Le personnage de Kilgore Trout, double littéraire de Vonnegut dans plusieurs de ses romans, est un auteur de science-fiction raté, coupable de nouvelles loufoques jetées aussitôt qu’écrites, ce qui permet à l’écrivain de se livrer à une forme d’autodérision grinçante, tempérée d’une certaine tendresse : « je l’avais doté d’une vie qui ne valait pas la peine d’être vécue, mais je l’avais doté également d’une volonté de vivre à toute épreuve; Il s’agit là d’une combinaison fort commune sur la planète Terre » (cf Le breakfast du champion - 1973)
Quelques réserves
A l’encontre du principe philosophique d'économie ou de parcimonie connu sous le nom de « rasoir d’Occam », auquel il fait plusieurs fois référence, Vonnegut part dans tous les sens et accumule les historiettes ; il mêle joyeusement péripéties familiales, souvenirs personnels, science-fiction, antimilitarisme, créations littéraires et artistiques en un tohu-bohu déjanté et difficile à suivre qui laisse le lecteur épuisé.
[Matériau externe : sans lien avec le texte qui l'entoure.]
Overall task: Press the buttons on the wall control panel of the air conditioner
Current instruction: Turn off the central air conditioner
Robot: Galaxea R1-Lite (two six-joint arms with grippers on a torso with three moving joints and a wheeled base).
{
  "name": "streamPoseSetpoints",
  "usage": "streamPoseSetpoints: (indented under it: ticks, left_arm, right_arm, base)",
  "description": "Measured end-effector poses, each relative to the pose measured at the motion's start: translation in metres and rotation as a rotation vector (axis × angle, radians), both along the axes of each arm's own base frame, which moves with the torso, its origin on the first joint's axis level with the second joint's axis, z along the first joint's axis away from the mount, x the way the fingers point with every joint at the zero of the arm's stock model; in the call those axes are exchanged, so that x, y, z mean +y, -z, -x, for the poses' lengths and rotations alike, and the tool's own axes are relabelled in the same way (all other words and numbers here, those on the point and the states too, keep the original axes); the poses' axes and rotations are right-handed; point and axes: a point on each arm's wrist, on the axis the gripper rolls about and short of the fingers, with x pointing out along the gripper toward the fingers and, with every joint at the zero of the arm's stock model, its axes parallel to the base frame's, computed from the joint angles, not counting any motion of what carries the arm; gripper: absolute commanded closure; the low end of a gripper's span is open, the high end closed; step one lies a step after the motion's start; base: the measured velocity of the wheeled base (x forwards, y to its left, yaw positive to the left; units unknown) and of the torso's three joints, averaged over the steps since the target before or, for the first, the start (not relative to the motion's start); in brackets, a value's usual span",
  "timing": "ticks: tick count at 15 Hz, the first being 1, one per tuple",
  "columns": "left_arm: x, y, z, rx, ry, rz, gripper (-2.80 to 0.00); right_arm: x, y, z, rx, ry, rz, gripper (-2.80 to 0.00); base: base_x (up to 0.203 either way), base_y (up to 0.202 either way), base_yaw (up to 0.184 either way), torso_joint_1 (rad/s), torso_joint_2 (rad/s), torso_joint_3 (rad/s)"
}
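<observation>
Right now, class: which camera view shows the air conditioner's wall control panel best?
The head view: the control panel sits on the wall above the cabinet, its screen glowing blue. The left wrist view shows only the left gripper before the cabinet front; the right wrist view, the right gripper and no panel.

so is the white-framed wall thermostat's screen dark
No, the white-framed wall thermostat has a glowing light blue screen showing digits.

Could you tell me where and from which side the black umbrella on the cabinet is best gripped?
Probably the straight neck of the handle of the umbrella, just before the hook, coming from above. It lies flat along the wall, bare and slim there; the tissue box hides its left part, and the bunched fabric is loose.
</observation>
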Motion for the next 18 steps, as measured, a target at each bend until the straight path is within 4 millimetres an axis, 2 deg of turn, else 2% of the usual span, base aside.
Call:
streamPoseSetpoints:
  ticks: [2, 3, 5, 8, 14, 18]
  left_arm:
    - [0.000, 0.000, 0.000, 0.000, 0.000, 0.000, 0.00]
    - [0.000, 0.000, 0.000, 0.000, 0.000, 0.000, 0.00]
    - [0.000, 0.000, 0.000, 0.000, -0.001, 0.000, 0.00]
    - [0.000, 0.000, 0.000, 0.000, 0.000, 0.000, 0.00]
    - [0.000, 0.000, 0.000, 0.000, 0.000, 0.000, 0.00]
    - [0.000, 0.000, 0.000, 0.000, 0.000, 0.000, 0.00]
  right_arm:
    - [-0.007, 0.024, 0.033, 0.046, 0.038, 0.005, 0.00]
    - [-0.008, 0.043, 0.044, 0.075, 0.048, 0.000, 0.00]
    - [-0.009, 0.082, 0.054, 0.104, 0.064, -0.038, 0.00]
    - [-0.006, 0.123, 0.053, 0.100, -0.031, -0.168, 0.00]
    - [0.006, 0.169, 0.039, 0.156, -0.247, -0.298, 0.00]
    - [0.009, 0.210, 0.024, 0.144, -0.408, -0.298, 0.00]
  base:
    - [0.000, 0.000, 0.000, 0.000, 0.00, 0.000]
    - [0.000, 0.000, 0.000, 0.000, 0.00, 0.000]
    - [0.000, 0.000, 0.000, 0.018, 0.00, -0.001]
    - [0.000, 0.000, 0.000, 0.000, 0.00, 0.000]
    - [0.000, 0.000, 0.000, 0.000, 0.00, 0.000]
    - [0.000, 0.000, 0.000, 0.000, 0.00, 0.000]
La traduction laborieuse, trop littérale, ne facilite d’ailleurs pas la compréhension. Pour ma part, j’ai eu l’impression pénible d’avoir cliqué la mention « traduire » sur une page Wikipédia en anglais.
Encore un mot...
Ecrit en 1997, cet ultime ouvrage de Vonnegut s’apparente pour moi à un OVNI plutôt qu’à la caricature de ses (excellentes) œuvres précédentes. Peut-être le roman de trop d’un satiriste fatigué ? Après tout, ce n’est pas moi qui le dis, mais lui-même qui le suggère quand il mentionne son âge dans le prologue.
Une phrase
p. 203: "Je définis un saint comme une personne se comportant avec décence dans une société indécente"
L'auteur
Kurt Vonnegut (1922-2007) est un écrivain américain, humaniste et athée, militant pour la paix, marqué par des drames dont on retrouve l’écho récurrent dans une œuvre qui relève pourtant de la satire : En 1944 sa mère se suicide alors même qu’il est capturé par les Allemands au cours de la campagne des Ardennes et enfermé dans un abattoir à Dresde pendant le bombardement. Il fait partie des sept rescapés américains et tirera de cette expérience son roman le plus connu, Abattoir 5publié en 1969.
Il a écrit quatorze romans, trois recueils de nouvelles, cinq pièces de théâtre et cinq ouvrages de non-fiction.